* _What you have to do_: Copy out, exactly as written, only the line containing "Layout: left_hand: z" and the lines after it through the end of the records.

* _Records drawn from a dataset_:
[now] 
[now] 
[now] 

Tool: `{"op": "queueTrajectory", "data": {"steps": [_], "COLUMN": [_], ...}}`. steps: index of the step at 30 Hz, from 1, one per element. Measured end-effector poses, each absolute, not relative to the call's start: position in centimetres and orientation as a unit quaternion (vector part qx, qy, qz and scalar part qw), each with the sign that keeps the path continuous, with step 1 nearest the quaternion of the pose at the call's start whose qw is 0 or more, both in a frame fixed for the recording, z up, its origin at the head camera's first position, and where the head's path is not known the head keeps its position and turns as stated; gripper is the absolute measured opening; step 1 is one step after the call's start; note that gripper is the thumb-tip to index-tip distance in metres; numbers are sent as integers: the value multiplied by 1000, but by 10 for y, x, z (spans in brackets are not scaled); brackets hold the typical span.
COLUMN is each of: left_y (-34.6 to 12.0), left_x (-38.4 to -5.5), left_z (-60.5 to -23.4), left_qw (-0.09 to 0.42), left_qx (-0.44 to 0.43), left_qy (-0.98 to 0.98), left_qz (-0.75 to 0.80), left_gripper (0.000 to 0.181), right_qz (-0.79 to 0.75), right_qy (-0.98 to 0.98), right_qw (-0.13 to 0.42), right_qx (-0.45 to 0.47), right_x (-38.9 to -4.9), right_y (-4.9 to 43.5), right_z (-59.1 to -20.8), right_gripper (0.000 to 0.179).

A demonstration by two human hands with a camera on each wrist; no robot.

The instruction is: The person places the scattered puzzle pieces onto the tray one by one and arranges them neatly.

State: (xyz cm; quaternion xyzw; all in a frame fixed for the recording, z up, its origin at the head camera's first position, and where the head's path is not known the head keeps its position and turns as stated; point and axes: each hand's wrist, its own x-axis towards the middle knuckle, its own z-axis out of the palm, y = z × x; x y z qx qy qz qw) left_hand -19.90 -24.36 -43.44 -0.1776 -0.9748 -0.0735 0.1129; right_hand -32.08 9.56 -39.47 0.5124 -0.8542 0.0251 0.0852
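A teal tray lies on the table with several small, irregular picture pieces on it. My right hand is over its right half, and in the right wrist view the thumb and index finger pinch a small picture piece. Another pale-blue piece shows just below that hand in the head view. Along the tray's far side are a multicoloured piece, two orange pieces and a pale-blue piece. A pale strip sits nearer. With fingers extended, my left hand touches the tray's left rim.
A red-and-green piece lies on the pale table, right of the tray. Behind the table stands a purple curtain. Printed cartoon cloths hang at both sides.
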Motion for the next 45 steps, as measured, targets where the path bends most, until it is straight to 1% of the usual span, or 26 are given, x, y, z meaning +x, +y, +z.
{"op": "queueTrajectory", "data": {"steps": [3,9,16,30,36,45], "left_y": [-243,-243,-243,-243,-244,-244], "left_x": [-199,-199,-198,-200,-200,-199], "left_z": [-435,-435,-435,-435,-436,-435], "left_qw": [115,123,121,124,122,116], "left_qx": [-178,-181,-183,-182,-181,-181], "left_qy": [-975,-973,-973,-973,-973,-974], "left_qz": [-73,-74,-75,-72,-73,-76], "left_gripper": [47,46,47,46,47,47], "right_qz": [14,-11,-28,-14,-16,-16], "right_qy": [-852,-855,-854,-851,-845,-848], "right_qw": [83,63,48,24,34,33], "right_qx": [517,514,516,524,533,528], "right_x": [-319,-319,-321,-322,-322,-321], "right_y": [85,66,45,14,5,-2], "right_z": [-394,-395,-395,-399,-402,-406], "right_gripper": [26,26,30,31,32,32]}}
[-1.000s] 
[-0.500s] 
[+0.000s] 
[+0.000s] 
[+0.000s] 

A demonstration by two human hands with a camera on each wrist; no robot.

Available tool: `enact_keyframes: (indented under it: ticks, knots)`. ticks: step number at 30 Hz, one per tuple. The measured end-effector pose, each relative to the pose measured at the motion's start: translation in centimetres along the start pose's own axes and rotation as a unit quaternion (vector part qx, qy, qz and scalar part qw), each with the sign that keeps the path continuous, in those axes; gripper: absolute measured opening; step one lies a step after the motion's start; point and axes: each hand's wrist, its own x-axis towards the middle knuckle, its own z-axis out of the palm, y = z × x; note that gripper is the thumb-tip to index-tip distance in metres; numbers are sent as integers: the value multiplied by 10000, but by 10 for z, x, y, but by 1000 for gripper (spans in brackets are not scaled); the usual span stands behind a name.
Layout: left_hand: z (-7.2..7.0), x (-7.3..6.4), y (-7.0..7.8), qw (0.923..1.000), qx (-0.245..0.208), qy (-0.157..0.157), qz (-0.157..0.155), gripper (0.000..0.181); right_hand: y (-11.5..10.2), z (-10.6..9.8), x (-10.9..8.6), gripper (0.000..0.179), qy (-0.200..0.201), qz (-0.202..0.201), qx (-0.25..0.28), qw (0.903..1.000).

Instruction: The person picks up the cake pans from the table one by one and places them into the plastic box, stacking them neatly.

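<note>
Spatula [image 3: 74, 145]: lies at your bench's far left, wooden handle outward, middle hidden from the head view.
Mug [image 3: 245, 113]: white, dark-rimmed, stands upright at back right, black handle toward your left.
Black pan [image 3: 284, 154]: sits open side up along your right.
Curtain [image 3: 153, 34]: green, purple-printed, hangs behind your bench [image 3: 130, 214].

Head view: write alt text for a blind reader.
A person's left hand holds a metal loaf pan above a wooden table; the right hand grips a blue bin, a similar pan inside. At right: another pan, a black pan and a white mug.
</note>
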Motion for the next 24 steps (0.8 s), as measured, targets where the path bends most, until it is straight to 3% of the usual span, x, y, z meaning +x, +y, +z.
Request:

* _Answer for this exercise_:
Layout: left_hand: z (-7.2..7.0), x (-7.3..6.4), y (-7.0..7.8), qw (0.923..1.000), qx (-0.245..0.208), qy (-0.157..0.157), qz (-0.157..0.155), gripper (0.000..0.181); right_hand: y (-11.5..10.2), z (-10.6..9.8), x (-10.9..8.6), gripper (0.000..0.179), qy (-0.200..0.201), qz (-0.202..0.201), qx (-0.25..0.28), qw (0.903..1.000).

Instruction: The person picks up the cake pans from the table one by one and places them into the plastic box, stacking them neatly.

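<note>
Spatula [image 3: 74, 145]: lies at your bench's far left, wooden handle outward, middle hidden from the head view.
Mug [image 3: 245, 113]: white, dark-rimmed, stands upright at back right, black handle toward your left.
Black pan [image 3: 284, 154]: sits open side up along your right.
Curtain [image 3: 153, 34]: green, purple-printed, hangs behind your bench [image 3: 130, 214].

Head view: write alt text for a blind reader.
A person's left hand holds a metal loaf pan above a wooden table; the right hand grips a blue bin, a similar pan inside. At right: another pan, a black pan and a white mug.
</note>
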Motion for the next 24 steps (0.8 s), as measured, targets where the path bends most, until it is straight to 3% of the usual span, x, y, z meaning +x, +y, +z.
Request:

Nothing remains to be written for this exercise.